“这话我爱听,会说多说些哈哈哈~”
仰天傲笑,孔帕感受不到卫沈墨余光停靠的位置,从来都没察觉。
“好了好了,别笑了,大郎你药还没喝呢!”
笑声越听越猥琐,卫沈墨记得自己以前也有说过。
“咳咳咳。”
也知道自己笑声带些魔性,孔帕提起药物时还顺带压掉了声源。
一口口难言的苦涩灌入喉咙,喝时的孔帕还得屏住呼吸,生怕自个绷不住从鼻子喷出。
瞧着孔帕一副赴死表情,卫沈墨实在是想不通,咬唇问道“话说孔帕,这药里都是些啥?咋你这每次喝药都这一副表情。”

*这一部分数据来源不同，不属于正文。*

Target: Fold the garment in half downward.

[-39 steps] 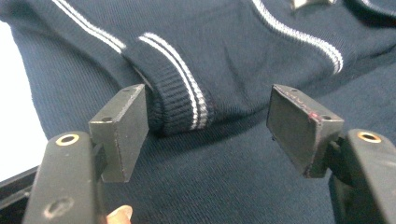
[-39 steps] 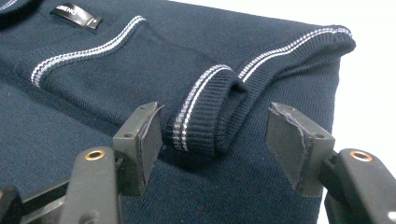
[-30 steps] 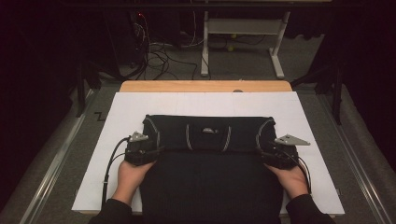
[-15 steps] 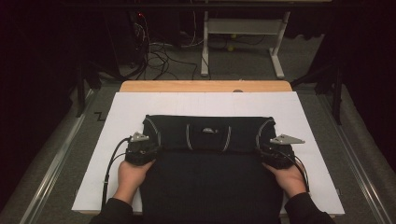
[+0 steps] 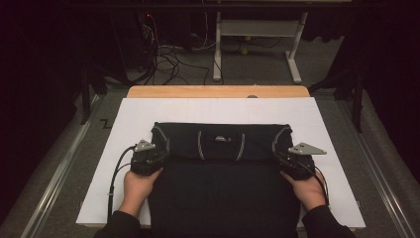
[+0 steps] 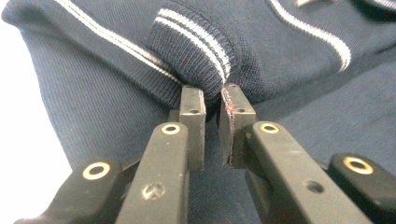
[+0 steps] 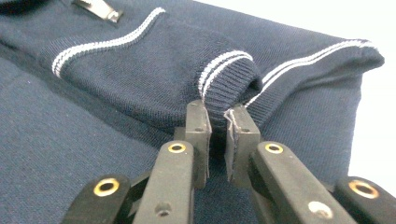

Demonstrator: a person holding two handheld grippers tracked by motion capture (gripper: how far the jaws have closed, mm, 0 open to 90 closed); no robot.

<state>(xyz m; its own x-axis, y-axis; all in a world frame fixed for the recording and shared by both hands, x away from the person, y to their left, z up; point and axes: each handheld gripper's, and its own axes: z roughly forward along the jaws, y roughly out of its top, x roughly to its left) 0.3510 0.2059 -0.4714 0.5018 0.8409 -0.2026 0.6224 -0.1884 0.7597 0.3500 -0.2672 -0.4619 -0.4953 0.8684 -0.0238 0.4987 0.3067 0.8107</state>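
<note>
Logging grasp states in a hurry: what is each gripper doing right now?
Left gripper: shut on the striped cuff of the navy sweater.
Right gripper: shut on the sweater's other striped cuff.

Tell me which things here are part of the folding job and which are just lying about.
In the job:
navy sweater
left sleeve cuff, pinched in the left gripper
right sleeve cuff, pinched in the right gripper
white sheet under the sweater

Lying about:
cables on the floor
white desk frame behind the table
</note>
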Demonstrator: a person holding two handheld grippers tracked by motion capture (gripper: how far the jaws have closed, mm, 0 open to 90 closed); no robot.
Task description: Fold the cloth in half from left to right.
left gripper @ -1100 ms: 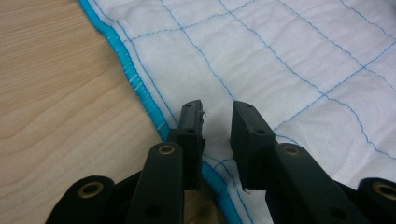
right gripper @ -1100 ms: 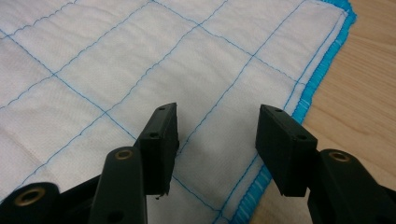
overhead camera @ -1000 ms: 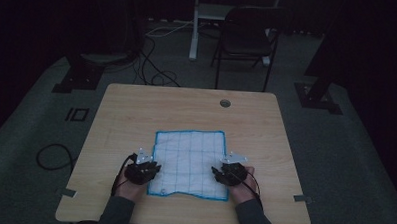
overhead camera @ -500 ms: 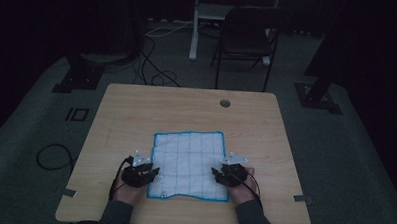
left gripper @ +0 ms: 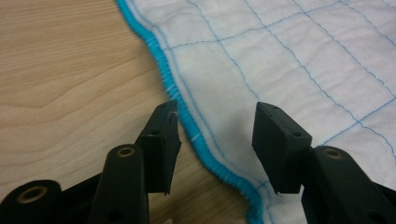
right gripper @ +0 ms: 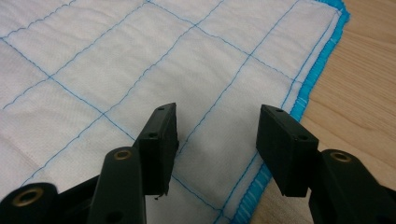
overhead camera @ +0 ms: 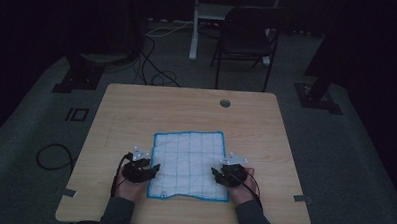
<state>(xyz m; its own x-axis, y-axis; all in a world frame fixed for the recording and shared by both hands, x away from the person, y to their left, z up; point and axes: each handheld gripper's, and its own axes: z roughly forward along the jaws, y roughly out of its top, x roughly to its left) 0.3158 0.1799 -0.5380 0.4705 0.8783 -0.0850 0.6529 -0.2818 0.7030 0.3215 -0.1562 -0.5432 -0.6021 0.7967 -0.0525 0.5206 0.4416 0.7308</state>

喝得只剩残渣才敢停下,缓上几口确定不会反涌,孔帕才艰难摆手回复“像这种类似药材的东西,千万别问都有些啥。”
“为什么?”好奇的卫沈墨追问着。
“因为,你永远不知道都有些啥。”
“嗯…”
内心的卫沈墨忍不住腹语:我就是不知道才问的啊!不然我干嘛问。
“走吧,这最后一副也喝完了,我们该去趟算子那拿新的了。”
说完的嘴角还在抽搐,孔帕显然不想再提起这个话题。
“行,那现在走吧。”
这段时间一直住在刘剑轩家里吃住全包,也没事干,卫沈墨自然豪爽答应下来。
在太阳刚从东边升起不久,孔帕带着卫沈墨就来到了算子门前。
站岗的依旧是那位像“孩子”的男子,见到是孔帕前来,便不多说打开了门。
“师傅,小墨能进去吗?”
对着里头小门喊着,孔帕的语气小心翼翼。
“看你。”
“明白,小墨跟我来。”
第一次带着卫沈墨进到里头。据说刘剑轩包括刘镇的人以前都只能隔门谈话,而孔帕一直是属于特例。

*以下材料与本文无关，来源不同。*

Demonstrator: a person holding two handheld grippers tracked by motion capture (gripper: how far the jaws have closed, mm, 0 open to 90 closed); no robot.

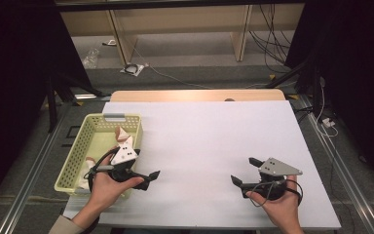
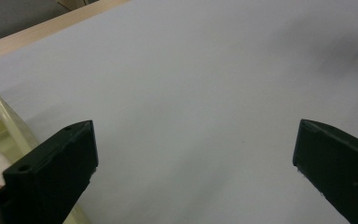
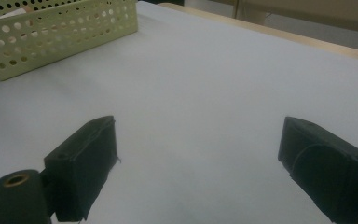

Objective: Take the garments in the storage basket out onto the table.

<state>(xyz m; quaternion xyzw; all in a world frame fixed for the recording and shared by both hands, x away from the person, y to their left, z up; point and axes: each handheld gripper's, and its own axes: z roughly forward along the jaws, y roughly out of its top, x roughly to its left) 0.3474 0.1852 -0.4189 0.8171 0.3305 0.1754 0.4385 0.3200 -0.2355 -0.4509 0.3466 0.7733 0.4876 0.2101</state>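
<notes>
Left gripper (image 1: 143, 176) rests at the near right corner of the yellow-green basket (image 1: 76, 155), jaws spread wide and empty, pointing out over the bare white table (image 1: 209, 141); the small tan-and-white items (image 1: 121, 136) lie inside the basket, apparently kept together there. Right gripper (image 1: 243, 171) sits well apart at the table's right, jaws likewise wide and empty, probably parked clear of the basket side.

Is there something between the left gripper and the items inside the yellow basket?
Yes. The left gripper sits at the basket's right side, jaws open toward the table centre. The basket's right wall stands between it and the items inside, so it should lift over the rim.
</notes>
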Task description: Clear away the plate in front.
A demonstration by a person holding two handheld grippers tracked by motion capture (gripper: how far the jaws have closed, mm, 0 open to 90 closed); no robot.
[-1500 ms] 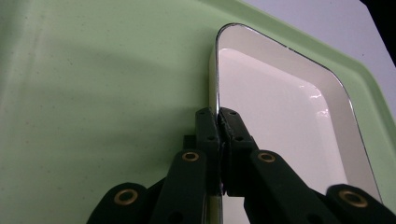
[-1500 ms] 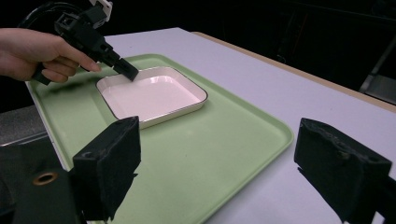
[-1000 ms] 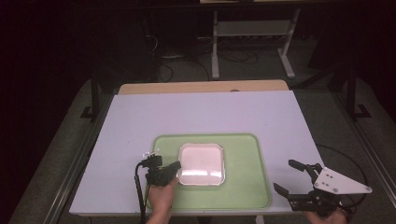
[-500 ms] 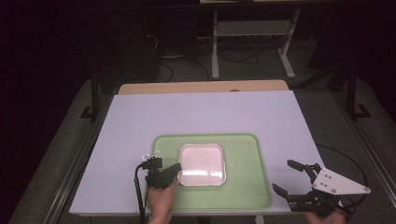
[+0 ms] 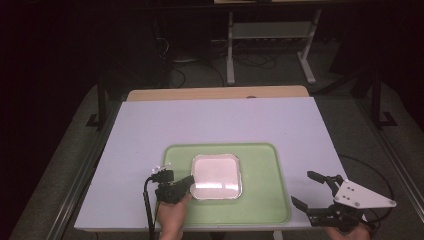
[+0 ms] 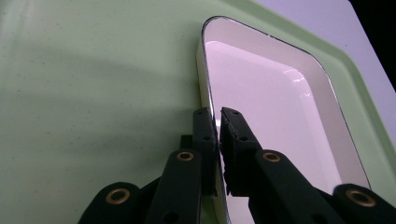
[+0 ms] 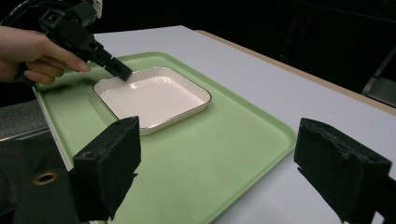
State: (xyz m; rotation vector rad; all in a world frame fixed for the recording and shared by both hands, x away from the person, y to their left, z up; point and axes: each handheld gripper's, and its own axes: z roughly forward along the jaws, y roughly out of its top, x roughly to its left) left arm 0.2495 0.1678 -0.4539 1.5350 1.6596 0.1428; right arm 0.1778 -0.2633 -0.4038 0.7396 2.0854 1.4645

管着卫沈墨一同进到小门,孔帕径直来到算子身旁,微低头道“师傅,我来取后续药了。”
算子仍像往常静坐垂钓,并未回复。进门的两人也未去催促,默默静侯。
不知多久。湖旁水声盖过两人呼吸,周围仅剩微风浮过时。
“唰——”
一条鱼在浮标轻沉时被算子瞬间抽起,就像早已料到鱼儿不会扯断鱼线般被算子拿捏手里。